I have plotted 3 graphs. The middle graph is for no suction or blowing that is V w star
equal to 0. When lambda is equal to 0, you will have the flat plate because d U infinity
by d x is equal to 0. As you can see here, this will be the profile, lambda equal to
positive values means accelerating boundary layer because d U infinity by d x then is
positive, lambda negative would be d U infinity by d x because d U infinity by d x is negative
and therefore, a decelerating boundary layer.
If I choose arbitrarily values of lambda, you will see up to lambda equal to 12 the
u over U infinity values are well within 1 and up to minus 12 they are very much within
0 to 1. If I take lambda equal to 30, which is a very highly accelerating flow then u
over U infinity exceeds 1. In fact that is what would happen for all values of lambda
greater than 12. Therefore, such values of lambda are not admissible; likewise, values
less than lambda equal to minus 12 are not admissible because velocity itself will turn
negative this is the importance of this comment which I made here.
If u over U infinity exceeds 1 then delta 1 or delta 2 can become negative. Likewise,
if u over U infinity is negative then delta 2 can be negative and that is not admissible.
This is similar profiles for V w star equal to minus 2, which means the suction case and
again I have plotted several values. Before I do, look at that let me go back again to
V w star equal to 0 value, when lambda equal to 0, I said this is a flat plate solution
but lambda equal to minus 12 gives us 0 gradient at the wall, which means separation must occur.
It is a peculiar value, where lambda equal to 7.052 and the importance of that you will
recognize a short while from now. Let me go back again to the suction profile,
here you will see for lambda equal to 12 plus 12 u over U infinity exceeds 1 and for 20
it exceeds very much. Likewise, here for lambda equal to minus 12 there is a velocity which
goes less than 0. On the blowing side, however up to lambda
equal to 20 or little more, there is a u over U infinity well within 1. So, blowing permits
much higher pressure gradients favorable pressure gradients. On the adverse pressure gradient
side, again lambda equal to minus 2 is the limit.
Integral method, we evaluate three thicknesses - the first one is very well known to you
delta 1, which can be where the integration limit from 0 to infinity is replaced by 0
to delta because from delta to infinity u will remain equal to U infinity. Therefore,
both these Integrals will be equal to 0 between delta and infinity and the limit infinity
can be replaced by delta in both of them. In addition, we define a shear thickness mu
U infinity divided by shear stress. You will notice that it has a length dimension, we
call delta 4 and it is called the shear thickness mu U infinity by tau wall x. The reason for
this is, you will understand very shortly.

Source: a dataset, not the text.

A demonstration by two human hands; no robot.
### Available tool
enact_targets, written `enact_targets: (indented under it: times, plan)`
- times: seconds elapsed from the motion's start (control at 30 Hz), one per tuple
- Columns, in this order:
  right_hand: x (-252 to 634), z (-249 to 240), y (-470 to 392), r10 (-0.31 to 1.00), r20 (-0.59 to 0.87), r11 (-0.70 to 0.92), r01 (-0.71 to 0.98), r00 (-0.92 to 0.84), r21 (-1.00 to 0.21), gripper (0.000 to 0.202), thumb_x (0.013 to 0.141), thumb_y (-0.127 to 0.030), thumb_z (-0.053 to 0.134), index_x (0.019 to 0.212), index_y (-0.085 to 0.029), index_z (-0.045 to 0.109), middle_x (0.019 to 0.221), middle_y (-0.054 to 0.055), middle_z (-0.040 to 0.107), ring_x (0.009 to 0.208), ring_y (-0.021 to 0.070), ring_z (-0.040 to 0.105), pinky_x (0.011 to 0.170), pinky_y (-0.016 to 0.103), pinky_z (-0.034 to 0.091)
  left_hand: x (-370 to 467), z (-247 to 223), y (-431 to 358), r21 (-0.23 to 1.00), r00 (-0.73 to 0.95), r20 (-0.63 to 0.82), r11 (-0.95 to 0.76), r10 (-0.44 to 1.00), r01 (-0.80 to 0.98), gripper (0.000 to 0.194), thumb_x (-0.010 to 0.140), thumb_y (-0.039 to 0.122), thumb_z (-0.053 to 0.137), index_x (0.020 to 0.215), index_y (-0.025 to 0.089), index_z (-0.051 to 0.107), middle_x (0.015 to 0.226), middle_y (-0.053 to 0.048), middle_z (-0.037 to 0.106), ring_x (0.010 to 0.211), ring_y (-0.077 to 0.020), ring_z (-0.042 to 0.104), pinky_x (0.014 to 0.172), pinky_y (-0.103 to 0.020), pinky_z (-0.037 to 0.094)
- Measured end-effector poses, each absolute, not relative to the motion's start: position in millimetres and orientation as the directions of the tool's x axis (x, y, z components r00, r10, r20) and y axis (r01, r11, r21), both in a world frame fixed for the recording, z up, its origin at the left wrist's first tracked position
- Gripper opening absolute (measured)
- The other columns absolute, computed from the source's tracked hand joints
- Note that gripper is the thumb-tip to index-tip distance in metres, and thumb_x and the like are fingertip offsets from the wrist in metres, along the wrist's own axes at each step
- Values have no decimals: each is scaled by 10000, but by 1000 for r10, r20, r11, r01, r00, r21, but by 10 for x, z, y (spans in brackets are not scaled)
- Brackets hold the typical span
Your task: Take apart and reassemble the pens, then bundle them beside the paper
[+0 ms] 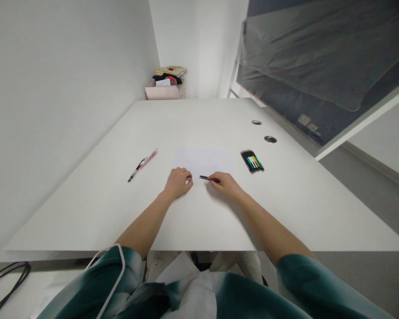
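A white sheet of paper (202,160) lies on the white table (193,119). My left hand (179,182) rests at the sheet's lower left, its fingers curled with thumb and forefinger close together; whether anything small is between them I cannot make out. My right hand (226,184) pinches a dark pen (204,177) at the sheet's lower edge, the pen lying nearly level and pointing left. To the left lie a black and white pen (134,172) and a pinkish pencil-like stick (149,158). On the right sits a row of several dark markers (252,161) with coloured labels.
Two round metal-rimmed holes (270,139) are in the table's right side. A pale box (162,92) with cloth items stands beyond the far edge. A wall runs along the left, and a bed frame with grey fabric (319,53) is at the right.
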State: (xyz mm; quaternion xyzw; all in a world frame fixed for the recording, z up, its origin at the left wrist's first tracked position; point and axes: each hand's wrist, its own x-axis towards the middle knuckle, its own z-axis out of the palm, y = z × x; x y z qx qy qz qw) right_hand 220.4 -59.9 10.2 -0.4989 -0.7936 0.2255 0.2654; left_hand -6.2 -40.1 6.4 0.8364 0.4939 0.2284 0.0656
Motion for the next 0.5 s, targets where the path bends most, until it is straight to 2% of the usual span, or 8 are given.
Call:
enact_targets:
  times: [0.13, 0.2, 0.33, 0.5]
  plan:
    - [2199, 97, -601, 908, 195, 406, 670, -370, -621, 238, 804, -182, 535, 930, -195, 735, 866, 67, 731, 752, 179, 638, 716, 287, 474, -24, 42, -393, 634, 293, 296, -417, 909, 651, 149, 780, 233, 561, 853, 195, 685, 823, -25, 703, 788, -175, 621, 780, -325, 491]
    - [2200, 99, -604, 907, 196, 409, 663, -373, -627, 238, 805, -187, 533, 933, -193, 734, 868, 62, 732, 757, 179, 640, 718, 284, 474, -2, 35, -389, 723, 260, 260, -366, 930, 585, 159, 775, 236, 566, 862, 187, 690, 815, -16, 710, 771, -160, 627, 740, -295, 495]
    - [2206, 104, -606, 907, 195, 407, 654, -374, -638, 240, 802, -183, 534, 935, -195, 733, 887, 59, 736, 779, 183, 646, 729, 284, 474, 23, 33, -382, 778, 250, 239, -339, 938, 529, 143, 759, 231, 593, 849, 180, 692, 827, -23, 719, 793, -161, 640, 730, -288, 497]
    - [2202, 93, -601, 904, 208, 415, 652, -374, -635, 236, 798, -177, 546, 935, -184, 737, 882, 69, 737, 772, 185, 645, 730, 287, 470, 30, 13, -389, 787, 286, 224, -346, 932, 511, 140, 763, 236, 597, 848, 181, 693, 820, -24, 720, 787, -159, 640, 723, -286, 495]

We have three thicknesses delta 1, delta 2 and delta 4. We could have recovered value
of delta 4, even in the similarity method because we know how the tau wall x varies
with x. If I substitute our velocity profile u over U infinity equal to all these as a
function of eta into our definitions, then, you will see that delta 1 by delta would become
1 over 4 1 plus e by 5. If I represent e as 3 V w star minus lambda plus 6 over 6 plus
V w star, then it will simply read like that delta 2 by delta. This integration involves
product of u over U infinity square and that would result into 3 by 28 plus e by 70 minus
e square by 252 or what I have given here by simply replacing e.
Most importantly, delta 4 by delta would simply result in 1 minus 3 e 6 plus V w star divided
by lambda plus 12. This is quite easy to see, if we see our equation then remember delta
4 is mu over U infinity divided by tau wall x and this is equal to mu times U infinity
divided by mu times d u by d y at y equal to 0. If we look at our velocity equation
then you will see d u by d y at y equal to 0 will become equal to U infinity into 6 over
6 plus V w star into 2 by delta plus V w star into 0 plus lambda by 6 into 1 over delta.

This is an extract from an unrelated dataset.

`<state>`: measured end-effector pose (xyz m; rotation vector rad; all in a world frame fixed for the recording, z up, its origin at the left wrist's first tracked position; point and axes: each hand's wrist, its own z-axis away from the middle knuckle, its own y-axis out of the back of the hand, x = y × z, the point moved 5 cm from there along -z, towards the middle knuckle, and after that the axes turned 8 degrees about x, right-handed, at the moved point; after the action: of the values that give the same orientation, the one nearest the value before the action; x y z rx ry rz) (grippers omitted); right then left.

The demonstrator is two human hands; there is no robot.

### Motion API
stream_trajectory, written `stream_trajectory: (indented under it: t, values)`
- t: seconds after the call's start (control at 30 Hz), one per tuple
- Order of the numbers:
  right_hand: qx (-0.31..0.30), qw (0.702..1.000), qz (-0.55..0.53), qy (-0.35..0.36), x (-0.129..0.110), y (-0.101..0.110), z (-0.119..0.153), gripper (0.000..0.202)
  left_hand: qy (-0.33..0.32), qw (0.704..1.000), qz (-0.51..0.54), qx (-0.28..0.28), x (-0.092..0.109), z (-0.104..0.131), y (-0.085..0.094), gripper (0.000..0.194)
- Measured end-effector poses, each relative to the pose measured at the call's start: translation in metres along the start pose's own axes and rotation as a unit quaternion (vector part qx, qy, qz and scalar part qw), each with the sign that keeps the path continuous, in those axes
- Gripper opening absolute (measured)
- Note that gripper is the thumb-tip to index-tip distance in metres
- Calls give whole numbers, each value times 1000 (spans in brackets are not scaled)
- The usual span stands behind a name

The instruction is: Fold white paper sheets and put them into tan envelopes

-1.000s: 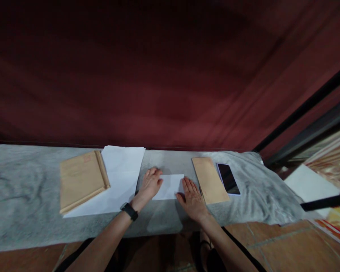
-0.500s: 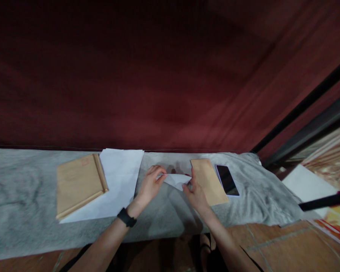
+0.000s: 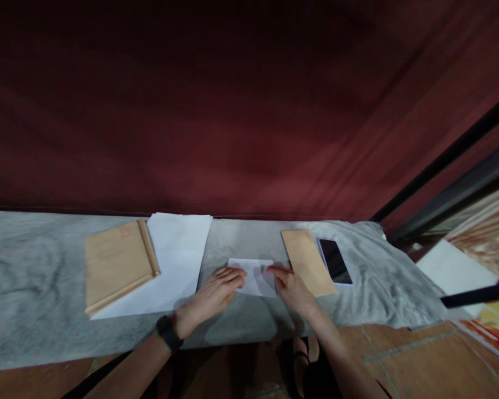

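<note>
A small folded sheet of white paper (image 3: 255,282) lies flat on the grey cloth between my hands. My left hand (image 3: 216,291), with a dark watch (image 3: 169,333) on its wrist, rests its outstretched fingers on the left part of the paper. From the other side, my right hand (image 3: 291,285) lays its extended index finger over the right part; its other fingers are partly hidden. Neither hand is visibly pinching the sheet. Just right of my right hand lies a single brown envelope (image 3: 307,263).
A phone (image 3: 335,261) is beside the single envelope. On the left, a stack of brown envelopes (image 3: 118,263) partly covers larger white sheets (image 3: 181,260). Grey cloth (image 3: 37,288) covers the long surface, a dark red curtain (image 3: 233,138) hangs behind, and a black bar (image 3: 444,155) slants at right.
The white paper has gone from being held slightly raised and tilted to lying flat. Both hands have let go of their pinch and lowered their fingers onto it.
</note>
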<state>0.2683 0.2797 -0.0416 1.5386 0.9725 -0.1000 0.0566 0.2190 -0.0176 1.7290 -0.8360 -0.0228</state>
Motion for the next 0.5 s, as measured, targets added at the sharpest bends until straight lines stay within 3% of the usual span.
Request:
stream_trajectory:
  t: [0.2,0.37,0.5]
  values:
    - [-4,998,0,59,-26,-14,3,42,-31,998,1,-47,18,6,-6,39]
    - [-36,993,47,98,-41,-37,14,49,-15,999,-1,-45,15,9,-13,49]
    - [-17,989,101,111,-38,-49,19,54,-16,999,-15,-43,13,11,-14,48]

You will see, if I take delta common I will get this as U infinity by delta into 6 over
6 plus V w star into 2 plus lambda by 6 and delta 4 will become equal to mu mu gets cancelled
here and U infinity divided by U infinity by delta 6 over 6 plus V w star into 2 plus
lambda by 6. Therefore, this and this gets cancelled and delta 4 by delta will read as
what I have shown there 6 plus V w star over lambda plus 12. This shows very clearly that
if lambda is equal to minus 12, delta 4 will become infinity or if delta 4 becomes infinity
then tau wall x must be 0. Therefore, lambda equal to minus 12 represents separation, values
of u over infinity were not applicable in our profiles for lambda less than minus 12.

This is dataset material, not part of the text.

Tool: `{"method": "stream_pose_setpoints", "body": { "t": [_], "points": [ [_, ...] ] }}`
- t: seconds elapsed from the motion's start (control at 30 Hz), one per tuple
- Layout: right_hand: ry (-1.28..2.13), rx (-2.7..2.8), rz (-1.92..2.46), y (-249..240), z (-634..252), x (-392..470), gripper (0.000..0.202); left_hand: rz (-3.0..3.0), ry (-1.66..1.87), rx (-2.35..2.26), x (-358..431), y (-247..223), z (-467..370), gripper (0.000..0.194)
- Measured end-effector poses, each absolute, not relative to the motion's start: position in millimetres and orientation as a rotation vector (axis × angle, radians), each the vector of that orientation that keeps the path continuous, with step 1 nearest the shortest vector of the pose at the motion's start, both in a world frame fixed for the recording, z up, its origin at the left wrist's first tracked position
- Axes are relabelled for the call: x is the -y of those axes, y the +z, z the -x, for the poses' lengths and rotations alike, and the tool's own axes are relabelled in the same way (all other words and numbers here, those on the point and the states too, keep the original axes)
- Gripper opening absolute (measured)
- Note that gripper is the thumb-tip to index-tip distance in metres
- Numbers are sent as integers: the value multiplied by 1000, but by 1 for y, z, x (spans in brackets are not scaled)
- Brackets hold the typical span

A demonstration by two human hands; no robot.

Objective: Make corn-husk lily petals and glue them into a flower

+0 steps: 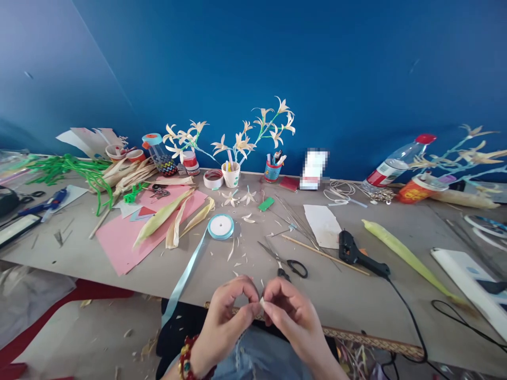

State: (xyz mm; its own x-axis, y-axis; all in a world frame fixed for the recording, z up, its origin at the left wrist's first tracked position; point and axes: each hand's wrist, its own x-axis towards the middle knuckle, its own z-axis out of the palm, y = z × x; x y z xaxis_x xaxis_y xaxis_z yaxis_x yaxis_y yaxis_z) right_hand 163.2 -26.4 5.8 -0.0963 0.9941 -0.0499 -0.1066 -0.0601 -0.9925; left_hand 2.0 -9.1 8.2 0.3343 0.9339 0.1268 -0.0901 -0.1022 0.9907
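Note:
My left hand (233, 311) and my right hand (291, 311) meet at the table's front edge, fingertips pinched together. Between them is a small pale piece (262, 301), mostly hidden by the fingers; it looks like a bit of husk. Both hands seem closed on it. Black-handled scissors (282, 264) lie with blades apart just beyond my right hand. A roll of light blue ribbon (221, 226) rests farther back, its loose end (186, 277) hanging over the edge left of my left hand.
Pale husk flowers stand in a white cup (231, 175) near the blue wall. Pink paper (119, 237) with husks lies left. A black glue gun (358, 256), its cord, a wooden stick (325, 255), a green husk (404, 258) and a tilted bottle (390, 168) are right.

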Motion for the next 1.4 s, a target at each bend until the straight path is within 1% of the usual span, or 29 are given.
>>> {"method": "stream_pose_setpoints", "body": {
  "t": [0.17,0.33,0.5,0.67,0.9,1.1,1.27,1.4],
  "points": [
    [1550,952,1143,10,-161,31,21,-1224,1017,-778,12,9,-4,17],
    [1613,922,1054,7,-162,30,22,-1176,984,-803,15,9,-2,14],
    [1676,859,998,5,-162,31,26,-1062,946,-743,16,9,-6,21],
    [1722,785,946,3,-162,36,30,-889,957,-659,19,7,-7,20],
    [1668,794,945,6,-163,36,33,-1102,994,-780,24,10,-6,17],
    [1716,748,927,7,-162,31,34,-1029,959,-702,19,9,-7,19],
    [1683,703,935,1,-165,28,35,-1122,954,-717,11,2,-6,14],
    [1697,761,939,-1,-166,27,38,-1102,895,-644,6,1,-6,14]
  ]
}}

We reorganize the Integral momentum equation by multiplying each term by u delta 2 by nu.
You will see that our equation would read as U infinity delta 2 by nu d delta 2 by d
x plus U infinity delta 2 by nu divided by 1 over U infinity d U infinity by d x into
delta 2 into 2 plus delta 1 by delta 2 equal to C f x which is by 2, which is tau wall
over rho U infinity square into U infinity delta 2 by nu plus V w by U infinity into
U infinity delta 2 by nu. Then, you will see this term simply becomes
U infinity by nu into d delta 2 square by d x divided by 2. In this case, U infinity
gets cancelled with this and I get delta 2 square by nu d U infinity by d x equal to
rho into nu becomes mu and nu infinity becomes U infinity. So, mu U infinity by tau wall
is delta 2 by delta 4 plus U infinity gets cancelled with that I will be getting V w
delta 2 by nu. Therefore, multiplying throughout by 2 I get U infinity by nu d delta 2 square
by d x equal to 2 times V w delta 2 by nu plus delta 2 by delta 4 minus delta 2 square
by nu oh sorry this should be multiplied by 2 plus delta 1 by delta 2 I forgot d U infinity
by d x into 2 plus delta 1 by delta 2.
Again, the equation maintains its dimensionless form, Now, all I have done is in our derivation
is delta 2 by delta 4 is replaced by s and we call it shear factor; delta 1 by delta
2 is replaced by h, which we call shape factor; delta 2 square divided by nu d u infinity
by d x and that would simply be equal to lambda times delta 2 by delta whole square as a pressure
gradient parameter. Remember, what was lambda? Lambda will be delta square by nu d U infinity
by d x and therefore this parameter which is kappa. kappa will be simply lambda times
delta 2 by delta whole square and that is the pressure gradient parameter and V w plus
will be V w delta 2 by nu is equal to V w star delta 2 by delta because V w star was
simply V w delta by nu. Each term is dimensionless, you can see this is velocity a length dimension
because this is square and so this has a length dimension and this is nu.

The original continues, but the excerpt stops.